Back to news

Article

Thermally-Aware STCO for AI Systems

AI systems are becoming limited by heat as much as by compute and memory bandwidth. Modern accelerators use 2.5D and 3D integration to bring GPUs, chiplets, and HBM closer together. This improves bandwidth and integration density, but it also increases heat flux and makes cooling more difficult [1].

Temperature directly affects performance. GPUs reduce frequency when they exceed thermal limits. HBM increases refresh rate at higher temperatures, reducing effective bandwidth and increasing latency.
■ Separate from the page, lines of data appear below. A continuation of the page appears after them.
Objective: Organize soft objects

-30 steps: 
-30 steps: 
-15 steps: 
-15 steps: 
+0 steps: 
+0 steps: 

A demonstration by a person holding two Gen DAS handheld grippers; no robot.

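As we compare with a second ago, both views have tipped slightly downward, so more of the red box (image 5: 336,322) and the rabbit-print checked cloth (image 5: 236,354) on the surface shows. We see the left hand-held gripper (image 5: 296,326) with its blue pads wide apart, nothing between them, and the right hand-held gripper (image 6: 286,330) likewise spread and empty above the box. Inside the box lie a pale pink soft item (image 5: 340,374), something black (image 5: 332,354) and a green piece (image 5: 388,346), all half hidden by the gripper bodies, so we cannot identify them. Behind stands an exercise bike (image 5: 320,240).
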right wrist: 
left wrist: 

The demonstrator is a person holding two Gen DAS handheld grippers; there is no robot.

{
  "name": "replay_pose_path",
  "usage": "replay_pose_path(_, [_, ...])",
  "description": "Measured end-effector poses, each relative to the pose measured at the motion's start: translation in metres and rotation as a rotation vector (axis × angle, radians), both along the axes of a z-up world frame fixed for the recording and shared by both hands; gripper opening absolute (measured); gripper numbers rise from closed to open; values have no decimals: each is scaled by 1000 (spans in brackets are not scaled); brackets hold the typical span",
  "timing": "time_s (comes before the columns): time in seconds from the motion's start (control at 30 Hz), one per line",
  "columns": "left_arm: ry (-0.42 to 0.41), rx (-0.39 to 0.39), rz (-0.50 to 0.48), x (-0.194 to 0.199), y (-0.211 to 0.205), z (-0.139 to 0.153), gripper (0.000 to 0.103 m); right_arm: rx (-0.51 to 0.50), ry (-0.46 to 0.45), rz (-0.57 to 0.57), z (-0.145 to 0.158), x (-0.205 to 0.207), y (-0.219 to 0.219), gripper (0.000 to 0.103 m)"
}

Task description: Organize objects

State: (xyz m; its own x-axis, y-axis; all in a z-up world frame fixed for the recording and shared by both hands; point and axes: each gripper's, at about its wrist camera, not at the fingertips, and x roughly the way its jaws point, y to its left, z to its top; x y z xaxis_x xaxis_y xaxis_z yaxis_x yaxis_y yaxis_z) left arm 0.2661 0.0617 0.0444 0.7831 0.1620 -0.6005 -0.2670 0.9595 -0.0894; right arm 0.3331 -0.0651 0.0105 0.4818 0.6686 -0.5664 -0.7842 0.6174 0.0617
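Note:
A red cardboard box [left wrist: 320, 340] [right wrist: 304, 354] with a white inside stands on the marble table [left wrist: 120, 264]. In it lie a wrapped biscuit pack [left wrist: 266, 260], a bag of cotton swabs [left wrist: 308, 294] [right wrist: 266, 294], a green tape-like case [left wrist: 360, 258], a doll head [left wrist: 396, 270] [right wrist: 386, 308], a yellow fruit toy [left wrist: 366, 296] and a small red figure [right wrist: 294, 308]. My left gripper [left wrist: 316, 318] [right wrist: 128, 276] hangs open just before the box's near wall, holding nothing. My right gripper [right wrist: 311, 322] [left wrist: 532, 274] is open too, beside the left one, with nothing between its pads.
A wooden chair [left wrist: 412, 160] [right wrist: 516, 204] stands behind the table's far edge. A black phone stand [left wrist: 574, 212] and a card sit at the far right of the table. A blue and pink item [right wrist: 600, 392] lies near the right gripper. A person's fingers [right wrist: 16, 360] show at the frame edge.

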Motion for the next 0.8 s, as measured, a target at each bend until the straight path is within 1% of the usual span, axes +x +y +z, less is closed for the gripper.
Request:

As a result, the real performance of an AI package depends on the interaction between workload, power, package design, cooling, and throttling [1].

This makes thermal-aware system-technology co-optimization necessary. Package choices need to be evaluated based on sustained workload performance, not just peak bandwidth or ideal compute capability.

UCLA’s Thermal-Aware Simulation Framework

Prof. Puneet Gupta’s group at UCLA developed a simulation framework to address these challenges. The UCLA team built a closed-loop methodology that connects AI workload behavior, chiplet power, package temperature, and temperature-driven throttling [1].

The framework helps answer practical design questions early in the architecture and packaging process. How much benefit does 3D stacking really provide after thermal throttling? Which material changes improve performance? Does stacking order matter? How much performance can be recovered with better cooling?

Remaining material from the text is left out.